There’s something about a soulless old man who shoots his friends in the face and wears a snarl most of the time that makes him the ideal butt of jokes. Man, I love a good Cheney joke.
So while this Machiavellian monster’s carefree trampling over human rights will soon be over, I have to admit I’ll miss the Onion’s brilliant pieces lampooning him. I love how they usually refer to him simply as “Cheney”, in a style similar to “Godzilla” or “Satan”:
- Cheney Returns to Camp Crystal Lake – “I knew it’d been too quiet around here,” camp caretaker Ephram Magritte, 67, said between sips from his flask. “Things were just starting to get back to normal. Then that carload of kids had to go have a drinking party at the lake last Friday. When two of them went missing, people started up again, saying Cheney was back. We don’t need that kind of talk. Stirs up trouble. Scares off customers.”

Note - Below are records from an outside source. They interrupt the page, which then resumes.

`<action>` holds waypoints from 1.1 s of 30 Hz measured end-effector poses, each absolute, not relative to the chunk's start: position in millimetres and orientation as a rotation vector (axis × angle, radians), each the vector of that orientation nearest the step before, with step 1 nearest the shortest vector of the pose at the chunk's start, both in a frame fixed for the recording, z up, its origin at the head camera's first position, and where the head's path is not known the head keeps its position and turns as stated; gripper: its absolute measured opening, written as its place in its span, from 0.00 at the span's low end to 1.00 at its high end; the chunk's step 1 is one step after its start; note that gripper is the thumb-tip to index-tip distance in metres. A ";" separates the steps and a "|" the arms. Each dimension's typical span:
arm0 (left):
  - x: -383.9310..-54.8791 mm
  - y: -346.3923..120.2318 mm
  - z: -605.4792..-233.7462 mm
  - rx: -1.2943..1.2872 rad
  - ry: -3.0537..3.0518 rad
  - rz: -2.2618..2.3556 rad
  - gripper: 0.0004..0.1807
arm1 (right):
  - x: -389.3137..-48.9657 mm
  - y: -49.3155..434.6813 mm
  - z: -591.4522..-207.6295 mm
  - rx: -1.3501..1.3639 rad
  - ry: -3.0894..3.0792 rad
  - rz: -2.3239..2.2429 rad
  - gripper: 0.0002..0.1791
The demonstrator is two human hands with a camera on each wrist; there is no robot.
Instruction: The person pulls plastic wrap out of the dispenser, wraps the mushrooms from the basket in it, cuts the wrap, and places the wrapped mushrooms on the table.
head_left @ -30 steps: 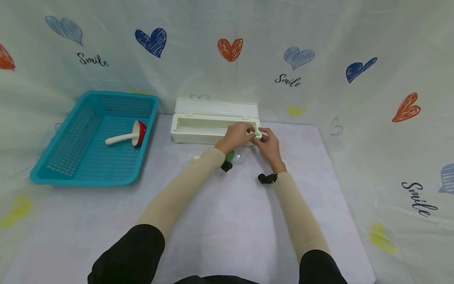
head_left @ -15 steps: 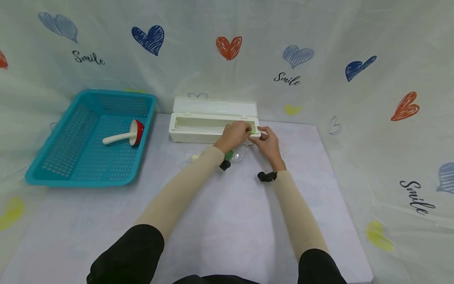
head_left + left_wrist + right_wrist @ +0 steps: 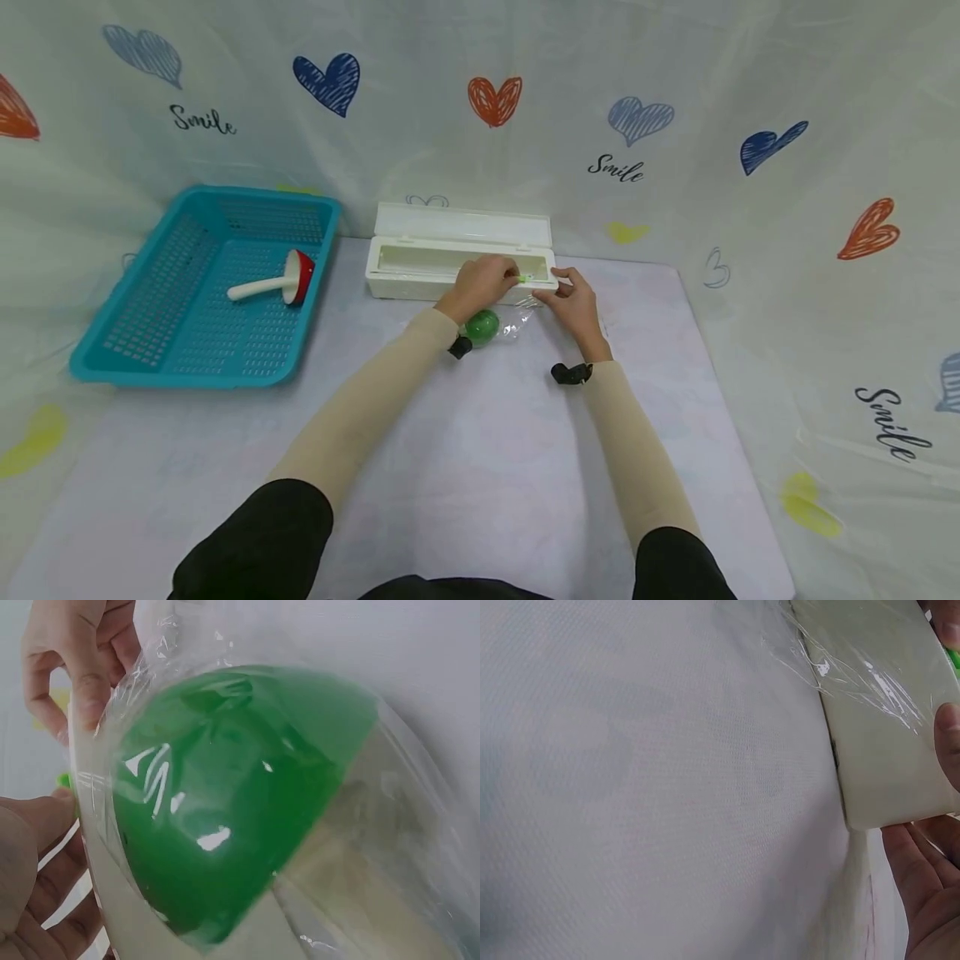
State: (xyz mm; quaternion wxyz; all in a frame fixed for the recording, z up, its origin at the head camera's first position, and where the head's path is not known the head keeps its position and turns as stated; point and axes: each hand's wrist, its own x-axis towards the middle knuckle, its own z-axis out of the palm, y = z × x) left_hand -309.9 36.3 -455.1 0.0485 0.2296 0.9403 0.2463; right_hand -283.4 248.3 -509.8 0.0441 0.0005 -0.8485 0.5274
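A long white lidded box (image 3: 408,288) stands at the back of the table with its lid (image 3: 461,223) raised. My left hand (image 3: 477,287) pinches a small bright green piece (image 3: 522,279) at the box's front rim, which looks like a slider. With thumb and fingers, my right hand (image 3: 573,307) grips the box's right end. In front of the box lies a green dome-shaped thing (image 3: 232,787) with a cream part, under clear plastic film (image 3: 870,682). The film reaches up to the box's front wall. My left wrist partly hides the dome in the head view.
A turquoise basket (image 3: 180,379) stands on the left, holding a red-and-white plunger-like thing (image 3: 292,279) with a white handle. A white curtain with printed hearts (image 3: 495,100) hangs behind the table (image 3: 480,467).
My left hand has slid leftward along the box's front rim with the green piece. More of the green dome shows now. My right hand has stayed at the box's right end.
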 end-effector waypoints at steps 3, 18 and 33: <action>-309.2 30.2 -453.9 0.690 2.866 0.750 0.12 | -283.4 248.7 -508.8 0.001 -2.601 1.612 0.31; -303.5 -21.2 -449.0 0.603 2.855 0.765 0.12 | -277.4 243.0 -503.5 0.092 -2.660 1.465 0.32; -300.3 -22.0 -457.5 0.579 2.846 0.931 0.13 | -282.3 222.1 -501.7 0.312 -2.667 1.268 0.17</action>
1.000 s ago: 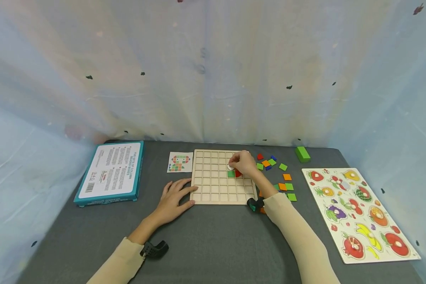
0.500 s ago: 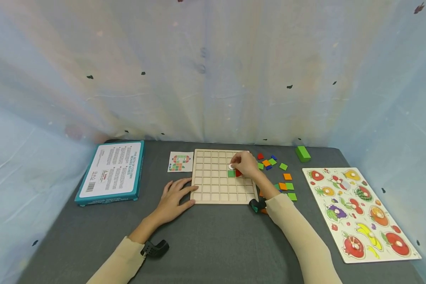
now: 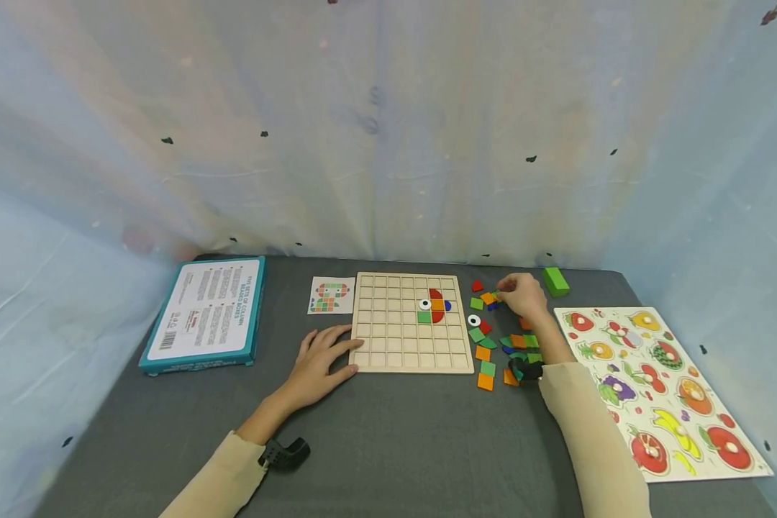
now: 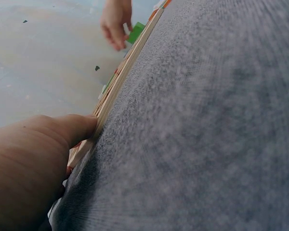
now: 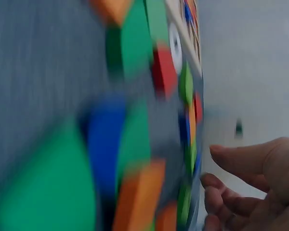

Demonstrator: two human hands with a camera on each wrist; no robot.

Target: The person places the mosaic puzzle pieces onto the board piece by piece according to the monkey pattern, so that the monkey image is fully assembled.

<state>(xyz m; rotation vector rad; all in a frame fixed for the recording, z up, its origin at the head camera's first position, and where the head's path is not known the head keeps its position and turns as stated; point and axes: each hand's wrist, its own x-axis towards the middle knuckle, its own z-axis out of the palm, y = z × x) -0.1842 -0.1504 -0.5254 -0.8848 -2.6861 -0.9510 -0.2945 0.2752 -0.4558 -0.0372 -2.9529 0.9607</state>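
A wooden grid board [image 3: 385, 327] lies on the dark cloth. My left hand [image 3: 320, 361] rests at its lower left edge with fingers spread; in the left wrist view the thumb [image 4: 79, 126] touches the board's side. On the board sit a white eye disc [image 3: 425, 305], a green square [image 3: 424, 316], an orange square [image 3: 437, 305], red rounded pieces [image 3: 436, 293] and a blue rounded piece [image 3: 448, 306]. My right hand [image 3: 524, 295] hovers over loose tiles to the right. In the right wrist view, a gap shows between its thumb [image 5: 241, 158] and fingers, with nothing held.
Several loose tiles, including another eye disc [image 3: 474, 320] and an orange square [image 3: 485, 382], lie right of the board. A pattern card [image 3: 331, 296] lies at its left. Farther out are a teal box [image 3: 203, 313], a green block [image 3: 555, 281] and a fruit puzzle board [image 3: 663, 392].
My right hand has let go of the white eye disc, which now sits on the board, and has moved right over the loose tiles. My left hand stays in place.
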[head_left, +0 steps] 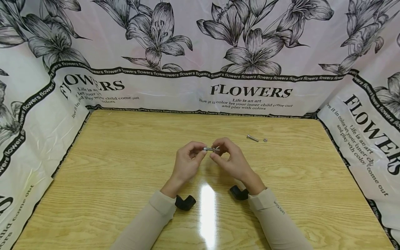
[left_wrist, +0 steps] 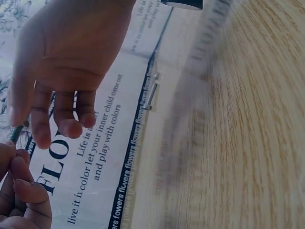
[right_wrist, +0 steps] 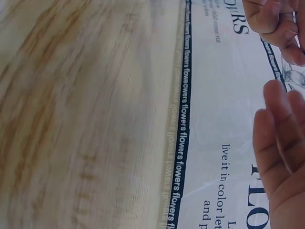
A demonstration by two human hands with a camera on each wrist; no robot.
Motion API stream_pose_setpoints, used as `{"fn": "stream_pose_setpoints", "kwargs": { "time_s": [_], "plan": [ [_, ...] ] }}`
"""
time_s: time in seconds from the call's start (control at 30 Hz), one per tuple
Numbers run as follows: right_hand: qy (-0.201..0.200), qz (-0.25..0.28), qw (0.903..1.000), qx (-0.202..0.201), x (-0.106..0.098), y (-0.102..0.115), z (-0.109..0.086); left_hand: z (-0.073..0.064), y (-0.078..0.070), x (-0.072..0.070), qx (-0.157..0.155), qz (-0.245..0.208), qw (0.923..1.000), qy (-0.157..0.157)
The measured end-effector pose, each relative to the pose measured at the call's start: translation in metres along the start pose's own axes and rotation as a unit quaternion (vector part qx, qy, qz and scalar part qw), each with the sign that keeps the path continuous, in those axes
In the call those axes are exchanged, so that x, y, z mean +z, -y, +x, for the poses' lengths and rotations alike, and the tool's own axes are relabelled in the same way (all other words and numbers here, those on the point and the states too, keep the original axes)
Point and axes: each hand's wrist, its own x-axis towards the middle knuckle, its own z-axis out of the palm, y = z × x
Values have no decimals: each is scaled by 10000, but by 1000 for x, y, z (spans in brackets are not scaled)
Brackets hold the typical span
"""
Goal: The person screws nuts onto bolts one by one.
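Observation:
Over the middle of the table, my left hand point(head_left: 186, 160) pinches the head end of a small metal bolt point(head_left: 209, 149) between thumb and fingertips. The bolt lies roughly level, pointing right. A nut point(head_left: 214, 150) sits around its shank, and my right hand point(head_left: 232, 160) holds it with thumb and forefinger at that end. In the left wrist view the threaded bolt point(left_wrist: 16, 134) shows between the two hands; the right hand's other fingers are loosely bent. The right wrist view shows both hands point(right_wrist: 286, 157) at its right edge, with the bolt hidden.
A second bolt point(head_left: 252, 138) and a loose nut point(head_left: 265, 140) lie on the wooden table point(head_left: 125, 156), beyond the right hand. A flower-printed cloth point(head_left: 175, 90) hangs around the back and sides. Black wrist-worn cameras point(head_left: 185, 202) sit at both cuffs.

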Motion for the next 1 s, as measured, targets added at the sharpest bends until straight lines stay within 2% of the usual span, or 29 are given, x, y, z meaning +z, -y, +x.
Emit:
{"fn": "stream_pose_setpoints", "kwargs": {
  "time_s": [0.27,0.43,0.63,0.77,1.0],
  "plan": [
    [-109,-299,9979,-560,0,5,3,0,2,0,-40,10,10000,0],
    [-103,-378,9986,-361,0,3,3,0,2,0,-20,-3,10000,18],
    [34,9,10000,20,0,0,-1,0,1,1,-1,40,10000,-9],
    [7,41,9999,-156,0,0,-1,0,0,1,53,50,10000,-11],
    [-75,-434,9973,-590,0,2,3,0,-1,1,-7,-7,10000,22]
  ]
}}
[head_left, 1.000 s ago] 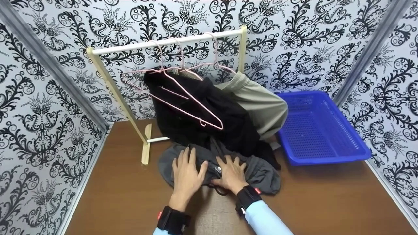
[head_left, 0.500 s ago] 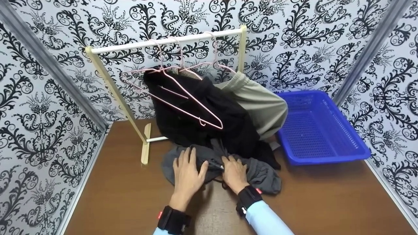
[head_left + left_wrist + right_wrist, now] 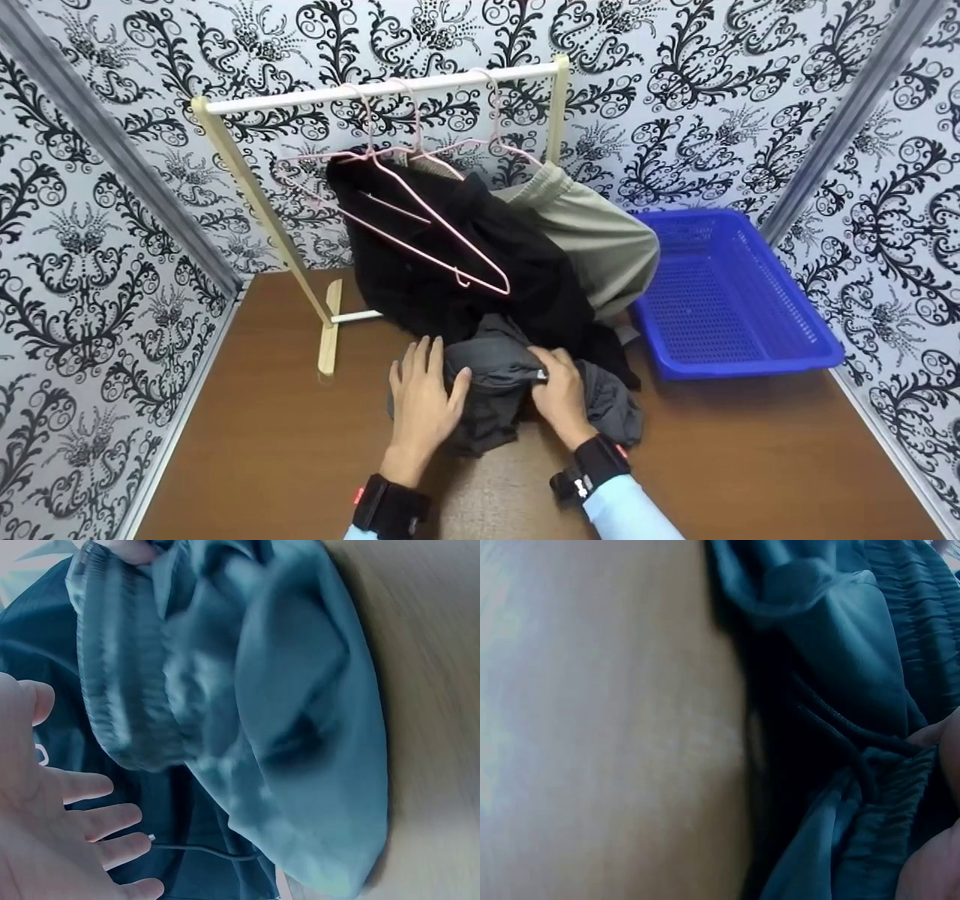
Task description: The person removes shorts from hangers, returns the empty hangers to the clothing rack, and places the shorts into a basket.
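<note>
The right hand [image 3: 561, 390] pinches the grey pants [image 3: 487, 367] at the gathered waistband [image 3: 889, 802]; the left hand [image 3: 424, 401], fingers spread, grasps nothing — so, lifted one-sided, they could sag or twist. They lie bunched on the table [image 3: 285, 450] between both hands, black clothes [image 3: 412, 289] behind.

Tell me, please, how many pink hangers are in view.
3, all on the white bar: the left hanger crossing the black garment, the middle hanger next along, the right hanger by the beige garment. Clothes could hide others.
</note>
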Demonstrator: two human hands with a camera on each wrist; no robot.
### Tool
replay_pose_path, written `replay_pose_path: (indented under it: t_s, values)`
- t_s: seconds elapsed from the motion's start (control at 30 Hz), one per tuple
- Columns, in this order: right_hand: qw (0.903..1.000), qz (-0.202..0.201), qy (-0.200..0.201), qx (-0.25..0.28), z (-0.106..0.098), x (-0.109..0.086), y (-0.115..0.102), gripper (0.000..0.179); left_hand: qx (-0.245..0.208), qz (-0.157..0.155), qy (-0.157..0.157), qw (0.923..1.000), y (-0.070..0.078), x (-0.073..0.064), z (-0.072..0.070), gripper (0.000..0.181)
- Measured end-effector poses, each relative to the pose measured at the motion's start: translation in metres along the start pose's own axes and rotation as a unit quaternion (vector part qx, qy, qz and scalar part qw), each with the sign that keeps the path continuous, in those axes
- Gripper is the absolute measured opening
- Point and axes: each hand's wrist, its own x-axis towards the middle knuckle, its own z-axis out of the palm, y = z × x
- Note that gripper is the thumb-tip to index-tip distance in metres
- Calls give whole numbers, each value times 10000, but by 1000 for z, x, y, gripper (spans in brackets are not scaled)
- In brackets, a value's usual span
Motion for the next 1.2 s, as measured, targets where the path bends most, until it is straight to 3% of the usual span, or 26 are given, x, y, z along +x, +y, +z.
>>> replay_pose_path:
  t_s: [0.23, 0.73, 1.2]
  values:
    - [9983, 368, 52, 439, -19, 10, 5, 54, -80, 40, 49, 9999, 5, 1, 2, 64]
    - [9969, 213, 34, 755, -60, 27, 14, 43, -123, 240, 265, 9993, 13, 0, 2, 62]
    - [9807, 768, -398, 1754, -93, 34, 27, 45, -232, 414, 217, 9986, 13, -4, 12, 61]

Four hours later, Magritte was found hanging from a tree, his brass-handled cane protruding from his eye socket.
- Cheney Caught Moonlighting – “For the past several months, the vice-president has, unbeknownst to this administration, taken on a second job as a host at Denny’s,” White House Press Secretary Ari Fleischer said. “We are dealing with the situation internally.”
- Voice Of God Revealed To Be Cheney On Intercom – While journalists and presidential historians had long noted Bush’s deep faith and Cheney’s powerful influence in the White House, few had drawn a direct correlation between the two until Tuesday, when transcripts of meetings that took place in March and April of 2002 became available. In a transcript of an intercom exchange recorded in March 2002, a voice positively identified as the vice president’s identifies himself as “the Lord thy God” and promotes the invasion of Iraq, as well as the use of torture in prisoner interrogations.
- ‘Missed Connection’ Ad Obviously Cheney – In spite of its anonymity, a “missed connection” ad posted on the D.C.-area Craigslist Monday was clearly the work of Vice President Dick Cheney. “You: the attractive blonde from Newsweek,” the ad read. “Me: stout, thinning hair, glasses, surrounded by Secret Service agents.”
- New Heart Device Allows Cheney To Experience Love – Dr. Jonathan Samuel Reiner, Cheney’s cardiologist, said in a press conference at George Washington University Hospital that the vice president exhibited a series of unexpected side effects almost immediately after regaining consciousness following his surgery. “The vice president broke free from the straps that secured him to the bed and lurched at me as he customarily does following a heart procedure,” said Reiner. “But instead of trying to strangle me, he wrapped his arms around me in a hug.”
- Latest Cheney Tape May Contain Evidence Of His Whereabouts – The tape, which is 18 minutes in length, contains grainy footage of what appears to be the vice president standing in front of a featureless brown background. Despite a history of heart problems, Cheney seems to be in good health, though he does appear agitated. Analysts said his hair is grayer than in previous tapes, and his hairline has receded by a half inch. He appears to be wearing the exact same suit he wore in his most recent video in 2004. Though Cheney makes no specific threats in the tape, he does issue vague warnings that the United States will soon face a large-scale attack.
- Cheney Vows To Attack U.S. If Kerry Elected – “If the wrong man is elected in November, the nation will come under a devastating armed attack of an unimaginable magnitude, one planned and executed by none other than myself,” Cheney said, speaking at a rally in Greensboro, NC. “When they go to the polls, Americans must weigh this fact and decide if our nation can ignore such a grave threat.” Added Cheney: “It would be a tragedy to suffer another attack on American soil, let alone one perpetrated by an enemy as well-organized and well-equipped as I am. My colleagues and I urge voters to keep their safety in mind when they go to the polls.”
- Cheney Celebrates Earth Day By Breathing Oxygen – At a special Earth Day event Sunday, Vice President Dick Cheney inhaled his first-ever breath of oxygen. “I am…proud to stand before you today and…breathe in the same gas used by…millions of Americans,” said a wheezing and gasping Cheney, whose body is accustomed to compounds of chlorine and sulfur dioxide.